Ebrei 4:9

Ingresso nel Riposo di Dio.

Abbiamo qui:

I. Il riposo divino: "Egli ha cessato dalle proprie opere, come Dio ha cessato dalle sue". (1) Il riposo appartiene necessariamente alla natura divina. È la profonda tranquillità di una natura autosufficiente nella sua bellezza infinita, calma nella sua forza eterna, placida nella sua gioia più profonda, ancora nella sua energia più potente; amare senza passione, volere senza decisione o cambiamento, agire senza fatica, zittire e muovere tutto; rendendo tutte le cose nuove, ed essa stessa eterna; creare e non conoscere diminuzione dall'atto; annientando e senza conoscere perdite, sebbene l'universo fosse sterile e senza persone.

Il grande oceano della natura divina che non conosce tempeste né onde non è ancora un mare senza marea e stagnante. Dio è immutabile e sempre tranquillo, eppure vive, vuole e agisce. (2) C'è qui il pensiero della cessazione tranquilla di Dio dalla sua opera, perché l'ha perfezionata. (3) Questa tranquillità divina è un riposo pieno di lavoro.
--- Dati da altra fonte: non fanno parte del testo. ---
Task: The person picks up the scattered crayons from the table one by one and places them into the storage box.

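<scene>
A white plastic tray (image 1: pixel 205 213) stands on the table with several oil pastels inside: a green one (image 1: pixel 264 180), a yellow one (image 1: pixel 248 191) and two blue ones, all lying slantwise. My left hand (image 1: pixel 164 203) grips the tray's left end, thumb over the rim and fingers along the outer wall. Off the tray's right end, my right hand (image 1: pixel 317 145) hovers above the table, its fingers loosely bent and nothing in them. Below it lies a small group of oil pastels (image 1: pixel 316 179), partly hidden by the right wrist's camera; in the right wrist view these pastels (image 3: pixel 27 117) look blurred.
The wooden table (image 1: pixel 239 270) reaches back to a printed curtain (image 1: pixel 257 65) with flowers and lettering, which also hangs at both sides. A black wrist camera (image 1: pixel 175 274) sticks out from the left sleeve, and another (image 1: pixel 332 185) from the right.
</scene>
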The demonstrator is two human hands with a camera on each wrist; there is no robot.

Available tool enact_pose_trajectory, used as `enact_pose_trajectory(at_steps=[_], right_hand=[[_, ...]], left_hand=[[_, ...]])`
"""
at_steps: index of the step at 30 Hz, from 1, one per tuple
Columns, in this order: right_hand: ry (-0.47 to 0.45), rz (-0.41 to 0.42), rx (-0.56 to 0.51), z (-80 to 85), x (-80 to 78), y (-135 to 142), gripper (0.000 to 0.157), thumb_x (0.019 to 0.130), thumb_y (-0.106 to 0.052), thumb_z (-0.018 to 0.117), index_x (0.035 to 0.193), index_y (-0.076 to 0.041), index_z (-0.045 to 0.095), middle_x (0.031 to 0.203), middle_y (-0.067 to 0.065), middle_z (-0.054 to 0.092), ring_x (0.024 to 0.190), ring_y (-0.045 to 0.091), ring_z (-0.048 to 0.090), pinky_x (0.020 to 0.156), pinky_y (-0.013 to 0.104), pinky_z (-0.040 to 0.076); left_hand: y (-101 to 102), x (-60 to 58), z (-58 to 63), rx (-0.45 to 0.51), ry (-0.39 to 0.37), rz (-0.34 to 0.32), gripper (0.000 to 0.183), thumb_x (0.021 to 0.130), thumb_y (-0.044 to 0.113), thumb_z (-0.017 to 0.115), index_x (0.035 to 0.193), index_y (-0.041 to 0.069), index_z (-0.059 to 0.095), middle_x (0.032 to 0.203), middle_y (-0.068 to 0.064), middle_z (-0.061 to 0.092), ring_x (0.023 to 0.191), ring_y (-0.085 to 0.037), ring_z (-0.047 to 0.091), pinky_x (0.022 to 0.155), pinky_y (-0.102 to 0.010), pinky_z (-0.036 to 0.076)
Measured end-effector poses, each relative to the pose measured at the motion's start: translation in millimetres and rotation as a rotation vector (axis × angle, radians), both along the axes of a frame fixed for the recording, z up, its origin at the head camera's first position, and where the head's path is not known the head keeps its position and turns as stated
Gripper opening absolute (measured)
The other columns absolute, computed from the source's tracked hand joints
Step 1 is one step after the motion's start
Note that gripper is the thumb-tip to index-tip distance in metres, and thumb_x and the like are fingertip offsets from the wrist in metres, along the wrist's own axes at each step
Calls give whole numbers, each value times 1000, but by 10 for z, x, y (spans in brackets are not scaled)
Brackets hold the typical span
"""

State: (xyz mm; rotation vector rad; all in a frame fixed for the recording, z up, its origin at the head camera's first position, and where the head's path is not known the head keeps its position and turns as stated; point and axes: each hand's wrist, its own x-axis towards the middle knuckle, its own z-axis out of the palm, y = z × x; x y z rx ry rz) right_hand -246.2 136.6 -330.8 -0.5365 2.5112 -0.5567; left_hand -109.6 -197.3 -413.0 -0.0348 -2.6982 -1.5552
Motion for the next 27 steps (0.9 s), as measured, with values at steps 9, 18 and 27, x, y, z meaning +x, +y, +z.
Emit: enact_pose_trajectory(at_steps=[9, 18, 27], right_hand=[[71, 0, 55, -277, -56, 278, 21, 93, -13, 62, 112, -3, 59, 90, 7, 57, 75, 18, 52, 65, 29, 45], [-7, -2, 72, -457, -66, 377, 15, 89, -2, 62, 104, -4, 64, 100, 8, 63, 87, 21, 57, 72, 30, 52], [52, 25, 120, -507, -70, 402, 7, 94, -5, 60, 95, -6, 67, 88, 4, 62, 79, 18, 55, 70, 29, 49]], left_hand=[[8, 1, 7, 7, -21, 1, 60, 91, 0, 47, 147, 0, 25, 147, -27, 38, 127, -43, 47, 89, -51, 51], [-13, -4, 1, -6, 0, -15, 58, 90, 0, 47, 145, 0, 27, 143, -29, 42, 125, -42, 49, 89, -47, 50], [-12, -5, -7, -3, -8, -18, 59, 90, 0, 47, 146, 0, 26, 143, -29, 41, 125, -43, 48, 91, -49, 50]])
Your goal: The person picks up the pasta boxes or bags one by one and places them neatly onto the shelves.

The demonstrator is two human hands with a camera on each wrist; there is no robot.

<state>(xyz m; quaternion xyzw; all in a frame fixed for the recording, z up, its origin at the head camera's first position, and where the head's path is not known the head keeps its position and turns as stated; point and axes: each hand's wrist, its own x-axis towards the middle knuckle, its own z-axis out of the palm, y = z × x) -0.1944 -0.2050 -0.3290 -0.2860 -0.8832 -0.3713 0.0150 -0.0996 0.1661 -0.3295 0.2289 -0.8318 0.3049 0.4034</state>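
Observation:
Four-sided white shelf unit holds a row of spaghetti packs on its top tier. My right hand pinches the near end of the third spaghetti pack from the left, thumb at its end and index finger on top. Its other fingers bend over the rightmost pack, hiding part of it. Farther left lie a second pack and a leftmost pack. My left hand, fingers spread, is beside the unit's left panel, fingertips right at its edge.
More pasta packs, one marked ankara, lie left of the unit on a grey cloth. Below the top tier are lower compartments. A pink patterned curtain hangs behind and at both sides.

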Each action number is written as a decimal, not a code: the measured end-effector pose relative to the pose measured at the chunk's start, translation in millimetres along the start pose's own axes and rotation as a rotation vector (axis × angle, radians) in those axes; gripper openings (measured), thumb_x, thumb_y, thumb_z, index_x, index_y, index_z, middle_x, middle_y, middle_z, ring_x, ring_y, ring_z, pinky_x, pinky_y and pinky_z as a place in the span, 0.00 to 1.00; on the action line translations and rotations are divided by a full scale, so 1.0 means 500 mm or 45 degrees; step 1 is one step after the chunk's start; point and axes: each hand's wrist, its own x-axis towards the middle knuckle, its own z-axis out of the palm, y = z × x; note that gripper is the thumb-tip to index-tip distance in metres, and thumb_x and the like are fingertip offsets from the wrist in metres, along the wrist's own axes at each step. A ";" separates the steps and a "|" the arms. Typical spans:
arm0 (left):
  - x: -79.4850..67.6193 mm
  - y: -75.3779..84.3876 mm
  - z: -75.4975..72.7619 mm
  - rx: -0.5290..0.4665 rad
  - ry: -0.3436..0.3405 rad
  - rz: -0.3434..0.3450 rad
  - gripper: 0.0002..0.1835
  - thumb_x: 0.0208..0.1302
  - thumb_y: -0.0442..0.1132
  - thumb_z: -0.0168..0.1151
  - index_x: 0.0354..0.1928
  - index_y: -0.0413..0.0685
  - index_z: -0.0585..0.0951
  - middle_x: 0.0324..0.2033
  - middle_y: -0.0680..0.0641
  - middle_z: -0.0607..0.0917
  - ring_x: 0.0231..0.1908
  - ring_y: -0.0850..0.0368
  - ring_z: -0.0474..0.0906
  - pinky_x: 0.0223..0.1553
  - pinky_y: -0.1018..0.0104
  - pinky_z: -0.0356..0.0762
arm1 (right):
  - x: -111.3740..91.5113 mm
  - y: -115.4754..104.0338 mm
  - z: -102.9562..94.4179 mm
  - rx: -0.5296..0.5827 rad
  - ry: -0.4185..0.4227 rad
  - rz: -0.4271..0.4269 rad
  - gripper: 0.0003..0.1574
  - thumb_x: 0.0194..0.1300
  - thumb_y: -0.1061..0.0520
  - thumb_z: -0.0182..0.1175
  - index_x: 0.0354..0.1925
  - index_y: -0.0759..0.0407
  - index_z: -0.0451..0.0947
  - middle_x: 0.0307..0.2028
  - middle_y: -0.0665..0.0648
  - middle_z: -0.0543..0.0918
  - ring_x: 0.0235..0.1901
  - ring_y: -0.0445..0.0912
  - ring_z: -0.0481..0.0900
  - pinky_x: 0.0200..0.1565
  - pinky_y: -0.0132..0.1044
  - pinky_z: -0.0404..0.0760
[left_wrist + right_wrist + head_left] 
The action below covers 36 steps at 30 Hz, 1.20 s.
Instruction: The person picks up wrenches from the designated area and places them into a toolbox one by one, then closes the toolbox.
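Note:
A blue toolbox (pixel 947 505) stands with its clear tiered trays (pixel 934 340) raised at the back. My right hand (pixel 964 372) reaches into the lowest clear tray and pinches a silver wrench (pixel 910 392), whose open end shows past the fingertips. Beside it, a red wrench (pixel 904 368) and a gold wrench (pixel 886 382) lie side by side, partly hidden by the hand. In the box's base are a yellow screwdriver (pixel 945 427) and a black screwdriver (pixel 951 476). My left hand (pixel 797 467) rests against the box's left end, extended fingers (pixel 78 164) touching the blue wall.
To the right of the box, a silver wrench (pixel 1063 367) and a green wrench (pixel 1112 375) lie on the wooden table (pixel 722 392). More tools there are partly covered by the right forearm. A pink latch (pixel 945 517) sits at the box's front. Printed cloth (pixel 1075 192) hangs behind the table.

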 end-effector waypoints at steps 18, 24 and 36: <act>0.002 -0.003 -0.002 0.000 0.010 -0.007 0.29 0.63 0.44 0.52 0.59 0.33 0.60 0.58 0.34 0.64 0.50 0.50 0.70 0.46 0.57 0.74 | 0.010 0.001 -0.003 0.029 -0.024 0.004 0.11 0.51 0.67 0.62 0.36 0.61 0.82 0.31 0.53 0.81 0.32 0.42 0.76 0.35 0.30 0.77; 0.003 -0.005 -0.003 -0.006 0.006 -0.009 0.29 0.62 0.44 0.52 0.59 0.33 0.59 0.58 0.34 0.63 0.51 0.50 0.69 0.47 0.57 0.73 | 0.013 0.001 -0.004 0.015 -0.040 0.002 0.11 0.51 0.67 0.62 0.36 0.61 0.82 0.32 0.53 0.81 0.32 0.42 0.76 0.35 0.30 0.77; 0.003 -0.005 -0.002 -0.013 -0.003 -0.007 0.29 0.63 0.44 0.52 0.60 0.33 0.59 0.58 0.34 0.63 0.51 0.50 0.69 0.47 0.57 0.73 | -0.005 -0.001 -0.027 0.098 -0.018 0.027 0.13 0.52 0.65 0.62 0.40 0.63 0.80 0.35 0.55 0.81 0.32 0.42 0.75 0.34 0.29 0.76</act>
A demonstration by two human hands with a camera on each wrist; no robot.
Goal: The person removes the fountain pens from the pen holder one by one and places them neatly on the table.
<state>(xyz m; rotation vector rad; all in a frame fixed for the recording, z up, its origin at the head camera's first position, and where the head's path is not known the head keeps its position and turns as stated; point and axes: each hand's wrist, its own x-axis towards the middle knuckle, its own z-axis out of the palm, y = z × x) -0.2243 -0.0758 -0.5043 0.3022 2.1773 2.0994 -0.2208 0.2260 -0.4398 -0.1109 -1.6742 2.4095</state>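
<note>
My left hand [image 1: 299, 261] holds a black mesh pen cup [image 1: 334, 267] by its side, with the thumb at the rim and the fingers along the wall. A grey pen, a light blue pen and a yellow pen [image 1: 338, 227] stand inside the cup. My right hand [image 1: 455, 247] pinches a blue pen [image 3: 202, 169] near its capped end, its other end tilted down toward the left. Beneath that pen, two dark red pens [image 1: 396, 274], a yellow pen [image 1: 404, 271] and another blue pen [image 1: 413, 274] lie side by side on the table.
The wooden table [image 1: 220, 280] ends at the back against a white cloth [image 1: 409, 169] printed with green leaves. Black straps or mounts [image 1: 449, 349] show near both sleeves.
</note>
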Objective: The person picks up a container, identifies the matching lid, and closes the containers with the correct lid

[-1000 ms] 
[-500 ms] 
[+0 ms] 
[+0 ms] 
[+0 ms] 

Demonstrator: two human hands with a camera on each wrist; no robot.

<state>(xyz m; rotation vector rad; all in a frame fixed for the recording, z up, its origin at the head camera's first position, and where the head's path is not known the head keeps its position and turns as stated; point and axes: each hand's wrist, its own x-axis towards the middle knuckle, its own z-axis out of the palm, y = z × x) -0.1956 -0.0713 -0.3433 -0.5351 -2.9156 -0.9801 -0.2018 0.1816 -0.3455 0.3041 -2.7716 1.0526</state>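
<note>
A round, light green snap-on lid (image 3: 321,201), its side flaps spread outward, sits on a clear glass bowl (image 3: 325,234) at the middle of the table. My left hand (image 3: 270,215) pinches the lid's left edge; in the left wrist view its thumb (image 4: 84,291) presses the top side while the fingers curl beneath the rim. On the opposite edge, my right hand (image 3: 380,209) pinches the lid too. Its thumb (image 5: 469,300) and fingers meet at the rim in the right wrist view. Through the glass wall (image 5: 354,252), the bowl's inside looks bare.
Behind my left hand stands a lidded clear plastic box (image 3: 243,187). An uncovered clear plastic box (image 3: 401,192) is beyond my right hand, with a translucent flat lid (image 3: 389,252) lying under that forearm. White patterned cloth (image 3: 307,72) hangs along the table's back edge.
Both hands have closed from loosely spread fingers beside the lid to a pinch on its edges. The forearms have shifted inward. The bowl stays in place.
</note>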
La conservazione è una creazione continua.

II. Il resto di Dio e di Cristo è il modello di ciò che può diventare la nostra vita terrena. La fede, che è il mezzo per entrare nel riposo, se solo tu la custodisci, renderà la tua vita non indegna rassomiglianza a colui che, trionfante in alto, opera per noi e, operando per noi, riposa da ogni sua fatica.

III. Questo riposo divino è una profezia di ciò che sarà sicuramente la nostra vita celeste. Il paradiso di tutte le nature spirituali non è l'ozio. La gioia dell'uomo è l'attività. La gioia del cuore amorevole è l'obbedienza; la gioia del cuore salvato è un servizio grato. Il cielo è la vita terrena di un credente glorificato e perfezionato. Se qui per fede entriamo nell'inizio del riposo, laggiù attraverso la morte con fede, entreremo nella sua perfezione.

A. Maclaren, Sermoni a Manchester, vol. i., pag. 291.

Riferimenti: Ebrei 4:11 . E. Cooper, Pratiche Sermoni, vol. ii., pag. 301; Omilista, 2a serie, vol. iv., pag. 211; Rivista Omiletica vol. xiii., p. 111; E. Paxton Hood, Detti oscuri su un'arpa, p. 369.